3D printer filaments are generally (simplification) chosen to have a broad range for the glass-to-melting temperatures. As they cool, they remain “sticky” for a long time, giving us plenty of time to put a new layer on top.

Heated build-plates

Absolutely required for ABS, but even with PLA: The obivous huge advantage is that they keep the object at its minimum glass temperature. You could achieve the same thing many other – much smarter, more effective, more intelligent – ways, but this is the “super easy and cheap” way to achieve it.

I see lots of talk about “enclosed” printers “solving” this problem because they can regulate temperature much better. This is half-true: they can easily guarantee a minimum temperatuer of the whole model (rather than just the bottom portion). BUT … as noted above, other parts of the model need to be kept at different temperatures, so they only half-solve the problems.

Perfection…

Ideally, you’d have a couple of thermal zones where “all plastic HERE is THIS temperature, all plastic THERE is THAT temperature”, etc.

I’m not a hardware engineer; I’m sure there are awesome things you can do with modern technology to achieve this.

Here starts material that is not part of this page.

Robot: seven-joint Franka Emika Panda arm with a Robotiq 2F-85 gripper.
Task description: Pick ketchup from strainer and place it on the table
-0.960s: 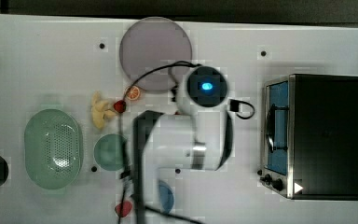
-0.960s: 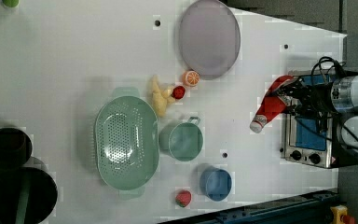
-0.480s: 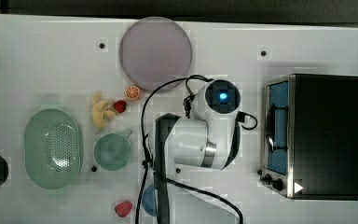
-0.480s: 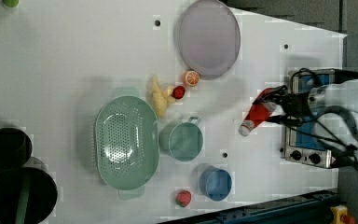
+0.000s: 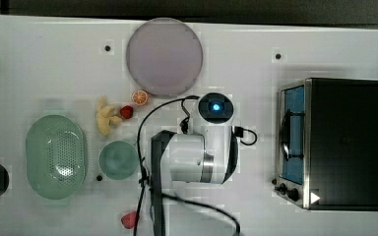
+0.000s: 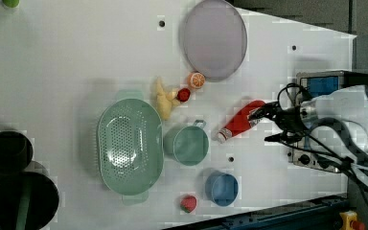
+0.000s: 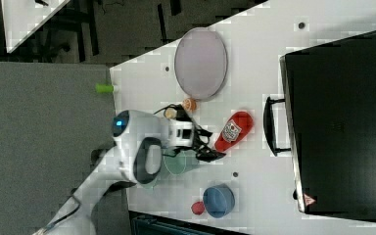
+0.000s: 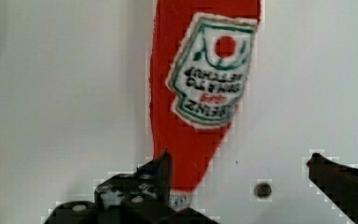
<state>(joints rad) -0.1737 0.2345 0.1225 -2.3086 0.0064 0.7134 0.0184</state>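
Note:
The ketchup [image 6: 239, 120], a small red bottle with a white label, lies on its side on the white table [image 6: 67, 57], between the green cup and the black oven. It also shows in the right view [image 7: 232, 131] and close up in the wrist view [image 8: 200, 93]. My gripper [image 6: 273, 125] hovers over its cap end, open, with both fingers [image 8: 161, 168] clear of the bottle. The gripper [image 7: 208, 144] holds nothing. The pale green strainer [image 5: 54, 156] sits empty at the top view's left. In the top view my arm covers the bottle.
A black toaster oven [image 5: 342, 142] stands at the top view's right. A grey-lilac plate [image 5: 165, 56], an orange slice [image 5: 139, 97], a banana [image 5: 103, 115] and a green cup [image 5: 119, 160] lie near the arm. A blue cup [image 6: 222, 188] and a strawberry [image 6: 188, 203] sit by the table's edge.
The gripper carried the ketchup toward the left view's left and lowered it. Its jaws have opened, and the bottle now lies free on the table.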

But my degree did include some electrical engineering, and I spent many years experimenting with heat/cooling systems for computers. You can get a pretty good approximation with a simple set of directed fans. And this is where many 3D printers fail spectacularly: they simply don’t bother.

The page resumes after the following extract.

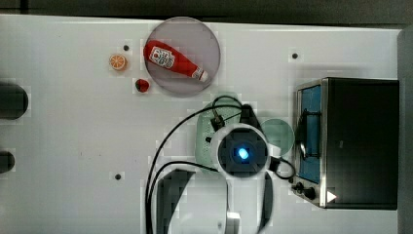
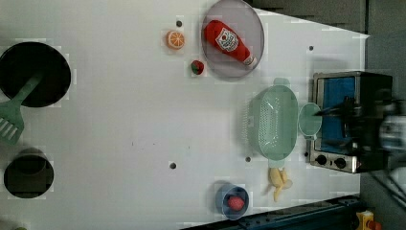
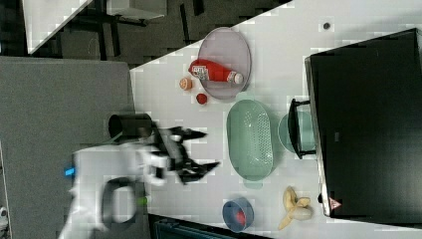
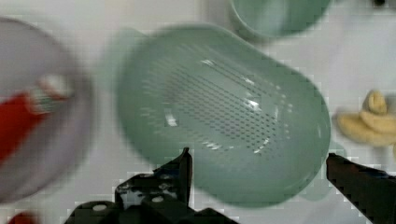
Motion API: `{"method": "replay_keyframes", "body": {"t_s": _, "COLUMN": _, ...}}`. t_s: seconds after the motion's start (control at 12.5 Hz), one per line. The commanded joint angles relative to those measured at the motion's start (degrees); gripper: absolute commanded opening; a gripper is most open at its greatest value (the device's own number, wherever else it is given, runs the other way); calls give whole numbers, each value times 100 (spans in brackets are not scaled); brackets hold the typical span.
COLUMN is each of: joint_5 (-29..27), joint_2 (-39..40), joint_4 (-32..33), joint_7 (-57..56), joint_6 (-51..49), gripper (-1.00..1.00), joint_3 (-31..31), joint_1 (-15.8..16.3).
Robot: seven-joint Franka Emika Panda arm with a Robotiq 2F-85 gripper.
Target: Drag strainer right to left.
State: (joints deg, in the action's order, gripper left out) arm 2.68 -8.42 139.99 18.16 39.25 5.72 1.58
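A big round grey plate sits near the table's far edge at the left view's top, with a red ketchup bottle lying across it. Just off the plate are an orange half and a small strawberry. A round mint-green cup stands against the toaster oven (its knobs face the left view's bottom). Near the edge at the left view's bottom lie a banana and a blue bowl holding something red. Toward the left view's left edge are a black pan, a green spatula resting over its rim, and a dark pot.
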Motion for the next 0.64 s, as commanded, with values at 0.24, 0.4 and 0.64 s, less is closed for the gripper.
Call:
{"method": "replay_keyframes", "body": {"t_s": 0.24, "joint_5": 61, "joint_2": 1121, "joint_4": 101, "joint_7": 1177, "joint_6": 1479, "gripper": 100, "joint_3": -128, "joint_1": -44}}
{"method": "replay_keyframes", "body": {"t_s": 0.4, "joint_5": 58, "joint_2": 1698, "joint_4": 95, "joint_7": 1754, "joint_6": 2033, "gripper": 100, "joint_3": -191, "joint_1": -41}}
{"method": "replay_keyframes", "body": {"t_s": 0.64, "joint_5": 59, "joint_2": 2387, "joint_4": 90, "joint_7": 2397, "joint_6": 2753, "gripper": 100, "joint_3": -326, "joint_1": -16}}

How much difference does it make?

Here’s a clear example, using a simple improvement on the existing (supposedly refined! this is from a $3000 printer!) fan duct of a Replicator2:

(source: A radial fan duct)

And here’s another, this time on a MendelMax 2, comparing “two cooling fans pointed at object” to “ducted cooling fan”. Both objects are upside-down in photo – it was towards the top of print where the unducted print goes all wobbly and crap:

(source:A Better Cooling Fan for PLA)

Fan duct: Replicator2

For instance, here’s the Makerbot approach. They have a fan for cooling the outside, and a separate one for cooling the printed-object. The 2nd fan is ducted down and underneath the print-head, and channeled carefully to target specific bits of “recently printed” versus “printing right now” filament:

NB: I believe the Rep2 uses a centrifugal fan (c.f. notes on Prusa duct below) – it’s a different shape to the main fan, with different shaped blades and a special case on the outside.

(source: approximate replacement for Rep2)

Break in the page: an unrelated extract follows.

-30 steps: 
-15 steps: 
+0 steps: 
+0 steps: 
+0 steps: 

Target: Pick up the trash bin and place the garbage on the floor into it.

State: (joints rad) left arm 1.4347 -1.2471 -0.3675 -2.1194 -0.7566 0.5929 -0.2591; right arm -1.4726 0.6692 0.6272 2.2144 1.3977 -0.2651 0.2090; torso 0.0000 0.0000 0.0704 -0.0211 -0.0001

Fan duct: Replicator2 replacement

Here’s an interesting variation – not official! – from a user. It’s hard to see, but the air comes down through the big square hole at left, and gets squirted out through very thin, wide holes on the three square edges on the inner-edge of the shiny areas:

(source: custom fan duct)

It’s worth reading the description:

“fan would sometimes push the filament to the right causing it miss the layer below”

…i.e. the AIR CURRENT from the ducted fan would “blow” the liquid filament to the side, for the very short distance between the print-head/nozzle and the main printed-object. That would distort it enough to ruin the print.

(mostly applies with filament that’s too liquidy, not solid enough – in this case, NinjaFlex – but it will have a small effect on any filament).

Ultimate rep2 fan duct?

I haven’t tried it, but this one is same idea, but instead of blowing sideways, blows more down:

(source: Downward Blower Duct)

Fan duct: Prusa / RepRap

IMHO this is an even better solution: a pure radial duct (like a doughnut, with a small gap on inner edge, it blows air from all sides, rapidly dropping the temperature of the filament without blowing it off-course).

Note the author’s comments: this requires a different kind of fan, one that produces airflow centrifugally.